*AIM OF THE EXERCISE*: Return, without pictures, the lines from the start of the data through the one that contains "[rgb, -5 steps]".

(Collected data entries)
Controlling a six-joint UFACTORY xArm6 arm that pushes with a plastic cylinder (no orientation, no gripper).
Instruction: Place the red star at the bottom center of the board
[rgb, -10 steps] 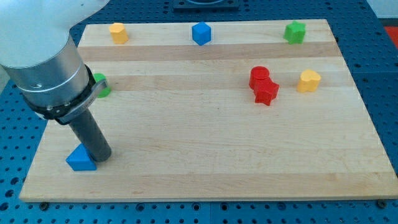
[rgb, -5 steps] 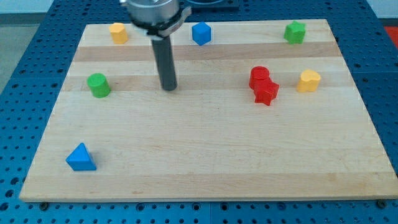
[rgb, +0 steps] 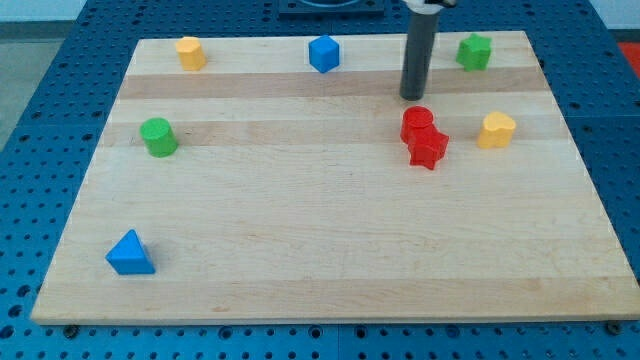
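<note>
Red star lies in the right half of the wooden board, in its upper part and well away from the bottom edge. My tip is down on the board just above the red cylinder, toward the view's top, with a small gap between them; it touches no block, and the rod rises straight up out of the view's top. The red cylinder sits between my tip and the star, and the star touches the cylinder's lower right side.

Going outward, the yellow block stands near the star on the view's right, apart from it. The green block sits near the top right corner. A blue cube is at top centre, and another yellow block at top left. A green cylinder stands at the left side, and a blue triangular block near the bottom left corner.

The board is pale wood with lengthwise grain bands, resting on a blue perforated table that shows on all sides.

The star lies flat; its points spread evenly, so no long axis can be made out.
</note>
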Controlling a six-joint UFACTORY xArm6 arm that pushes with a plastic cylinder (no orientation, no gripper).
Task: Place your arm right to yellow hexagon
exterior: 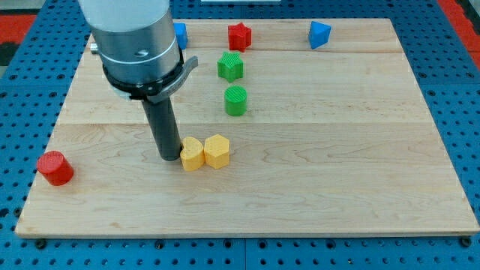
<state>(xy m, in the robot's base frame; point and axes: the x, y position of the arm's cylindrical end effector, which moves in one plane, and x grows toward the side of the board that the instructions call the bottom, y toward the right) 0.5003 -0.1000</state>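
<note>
The yellow hexagon (217, 151) lies near the board's middle, touching a second yellow block (192, 154), heart-like in shape, on its left. My tip (169, 157) rests on the board just left of that second yellow block, close to or touching it. So the tip is on the left side of the yellow pair, two block-widths left of the hexagon.
A green cylinder (235, 100) and a green star-like block (231, 67) stand above the yellow pair. A red star block (239, 35) and two blue blocks (319, 34) (180, 34) lie along the top edge. A red cylinder (55, 167) sits at the left edge.
</note>
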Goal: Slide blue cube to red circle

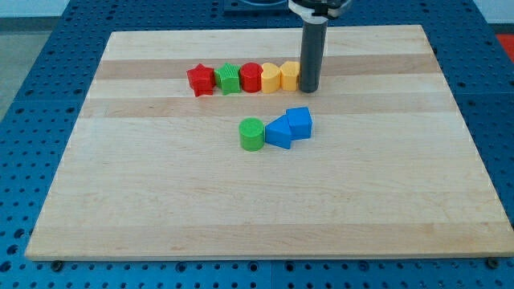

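Observation:
The blue cube [299, 123] lies near the board's middle, touching a blue triangular block [278, 132] on its left. The red circle [251, 78] stands in a row of blocks toward the view's top, up and left of the blue cube. My tip [309, 89] is at the right end of that row, right beside a yellow block [290, 76], and just above the blue cube with a small gap.
The row runs from a red star [201, 80] through a green block [228, 79], the red circle and a yellow block [271, 78] to the yellow block beside my tip. A green cylinder [252, 133] touches the blue triangular block's left side. The wooden board [161, 201] ends at blue pegboard.

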### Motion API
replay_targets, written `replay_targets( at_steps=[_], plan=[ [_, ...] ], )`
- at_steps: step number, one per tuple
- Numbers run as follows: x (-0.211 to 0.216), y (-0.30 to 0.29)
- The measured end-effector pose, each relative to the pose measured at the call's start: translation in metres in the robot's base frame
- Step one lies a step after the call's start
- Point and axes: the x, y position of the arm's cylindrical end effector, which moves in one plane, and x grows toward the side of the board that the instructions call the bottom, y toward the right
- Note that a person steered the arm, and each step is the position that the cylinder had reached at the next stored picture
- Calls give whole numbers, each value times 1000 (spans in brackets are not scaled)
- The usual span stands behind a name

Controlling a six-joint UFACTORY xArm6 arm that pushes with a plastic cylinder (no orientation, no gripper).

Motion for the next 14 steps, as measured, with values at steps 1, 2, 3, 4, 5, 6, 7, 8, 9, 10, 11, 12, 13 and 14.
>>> replay_targets(
  at_steps=[1, 2, 3, 4, 5, 6, 7, 8, 9, 10, 11, 12, 13, 14],
  plan=[
    [18, 18],
    [50, 31],
    [83, 32],
    [96, 21],
    [96, 3],
    [96, -17],
    [96, -34],
    [94, -37],
    [86, -37],
    [77, -37],
    [68, -37],
    [62, -37],
    [59, -37],
    [59, -44]
  ],
)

*EXERCISE RESPONSE*:
Controlling a six-joint UFACTORY xArm6 arm that pushes with a plastic cylinder (no orientation, no gripper).
Instruction: Place the red star at the bottom center of the board
[rgb, -10 steps] 
[rgb, -5 steps] 

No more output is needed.